Inferences, such as notes about preferences, predispositions, behavior, attitudes, and aptitudes.
Internet or other electronic network activity information, such as IP address, country or geographic region location, browser type, device type, operating system, dates and times you access our services, browsing history, search history, and other information about your interactions with our online services. We collect such information through cookies and other tracking technologies. Please see our “Cookies and Other Tracking Technologies” section below.
In addition to the above, we will collect any other information that you provide to us, such as stories about a doctor’s visit, questions related to our website, and the information provided on it. This information is collectively referred to as your “Personal Data.”
HOW WE COLLECT PERSONAL DATA
We collect Personal Data in a variety of ways, including:
Directly from you, such as through an online webform, when you apply for a clinical study, when you subscribe for updates from our site, and when you contact us or request information from us.
Automatically, such as through cookies or other technologies that provide us with information about your use of our website.
WHY WE PROCESS YOUR PERSONAL DATA
We process Personal Data for the business and commercial purposes described in the bullet points below. The laws of certain jurisdictions require that we have a “legal basis” for our processing of Personal Data; where those law apply, we have identified our legal bases in the first-line bullet points, but those legal bases do not act as limitations for any other jurisdictions.
As necessary for our legitimate interests in:
Operating and overseeing our business, enabling ethical and compliant business operations, conducting audits and investigations, managing your accounts, providing our services, improving and developing new services, researching market trends, monitoring our efforts, analyzing our website and program effectiveness and otherwise administering our business (e.g., expediting access of people with rare disease to clinical researchers and research studies). For these purposes, we may use any of the types of Personal Data described above, for example, identifiers and contact information, health and medical information, mental and physical characteristics, and demographic information.
Communicating with you, for example, responding to your inquiries (including unsolicited requests for information about our clinical trials information), providing you with information we think may interest you, contacting you for your input, and maintaining records of our interactions with you. For these purposes, we may use any of the types of Personal Data described above, for example, identifiers and contact information.
Promoting our business and research, for example, carrying out marketing activities, measuring the effectiveness of our promotional campaigns, and targeting advertisements on third-party services. For these purposes, we may use any of the types of Personal Data described above, for example, identifiers and contact information and internet or other electronic network activity information.
Personalizing our interactions with you, for example, understanding your interests and adapting our services to your needs and preferences.
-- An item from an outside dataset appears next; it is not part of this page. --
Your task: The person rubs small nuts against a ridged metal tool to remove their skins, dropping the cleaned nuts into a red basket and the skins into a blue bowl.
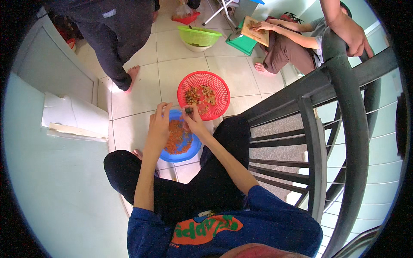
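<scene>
My left hand [159, 128] hovers at the left rim of a blue basin [190, 154], its fingers stretched and slightly apart, with nothing seen in them. Orange, finely cut bits [175, 136] lie in the basin. My right hand [196, 122] is over the basin's right side, its fingers closed on a small dark lump [189, 110] whose kind I cannot make out. Just beyond stands a red perforated basket [223, 91] with brownish and pale food pieces [208, 95] in it; my right fingertips are near its lower left edge.
A black railing [284, 103] runs along my right, with another person's hand [350, 34] on it. Ahead are a green basket [198, 37] and a seated person holding a wooden board [258, 31]. A barefoot person [116, 38] stands at the far left, by a white door [56, 64].
</scene>
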`<state>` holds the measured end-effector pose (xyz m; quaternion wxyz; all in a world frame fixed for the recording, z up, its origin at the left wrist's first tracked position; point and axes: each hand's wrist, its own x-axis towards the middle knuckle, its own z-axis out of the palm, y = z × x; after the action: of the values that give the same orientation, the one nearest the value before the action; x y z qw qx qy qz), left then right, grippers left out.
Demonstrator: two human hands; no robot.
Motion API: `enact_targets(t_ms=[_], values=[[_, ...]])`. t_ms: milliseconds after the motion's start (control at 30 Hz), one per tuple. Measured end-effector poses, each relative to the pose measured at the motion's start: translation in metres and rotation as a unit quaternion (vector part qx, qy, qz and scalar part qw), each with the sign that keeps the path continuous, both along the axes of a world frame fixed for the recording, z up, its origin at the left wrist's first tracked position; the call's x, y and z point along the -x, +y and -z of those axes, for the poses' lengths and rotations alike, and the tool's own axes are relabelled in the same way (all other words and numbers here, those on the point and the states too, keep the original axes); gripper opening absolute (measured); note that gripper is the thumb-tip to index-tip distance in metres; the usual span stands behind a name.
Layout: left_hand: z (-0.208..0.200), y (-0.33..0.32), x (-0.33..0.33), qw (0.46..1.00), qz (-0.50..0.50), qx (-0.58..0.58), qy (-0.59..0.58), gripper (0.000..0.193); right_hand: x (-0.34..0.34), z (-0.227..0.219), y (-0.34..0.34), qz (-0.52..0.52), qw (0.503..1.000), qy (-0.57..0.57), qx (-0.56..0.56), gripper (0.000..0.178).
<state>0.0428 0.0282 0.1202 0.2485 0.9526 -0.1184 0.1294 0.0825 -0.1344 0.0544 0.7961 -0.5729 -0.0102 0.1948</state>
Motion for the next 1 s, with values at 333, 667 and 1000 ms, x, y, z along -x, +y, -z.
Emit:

For these purposes, we may use any of the types of Personal Data described above, for example, identifiers and contact information, inferences, demographic information, and internet or other electronic network activity information.
Protecting rights and interests, for example, protecting the health, safety, and security of Know Healthtech and its employees, persons who visit our website or subscribe to receive our services, patients, caregivers, health care providers, and the general public; enforcing our legal rights; and pursuing remedies or otherwise taking steps to limit damages and liabilities. For these purposes, we may use any of the types of Personal Data described above, for example, identifiers and contact information to investigate violations of our contracts or health and medical information in the event of an emergency.
Identifying potential talent, for example, reviewing information to identify candidates for our talent pipeline via online or public sources. For these purposes, we may use any of the types of Personal Data described above, for example, identifiers and contact information, including professional or employment-related information and education information, and demographic information.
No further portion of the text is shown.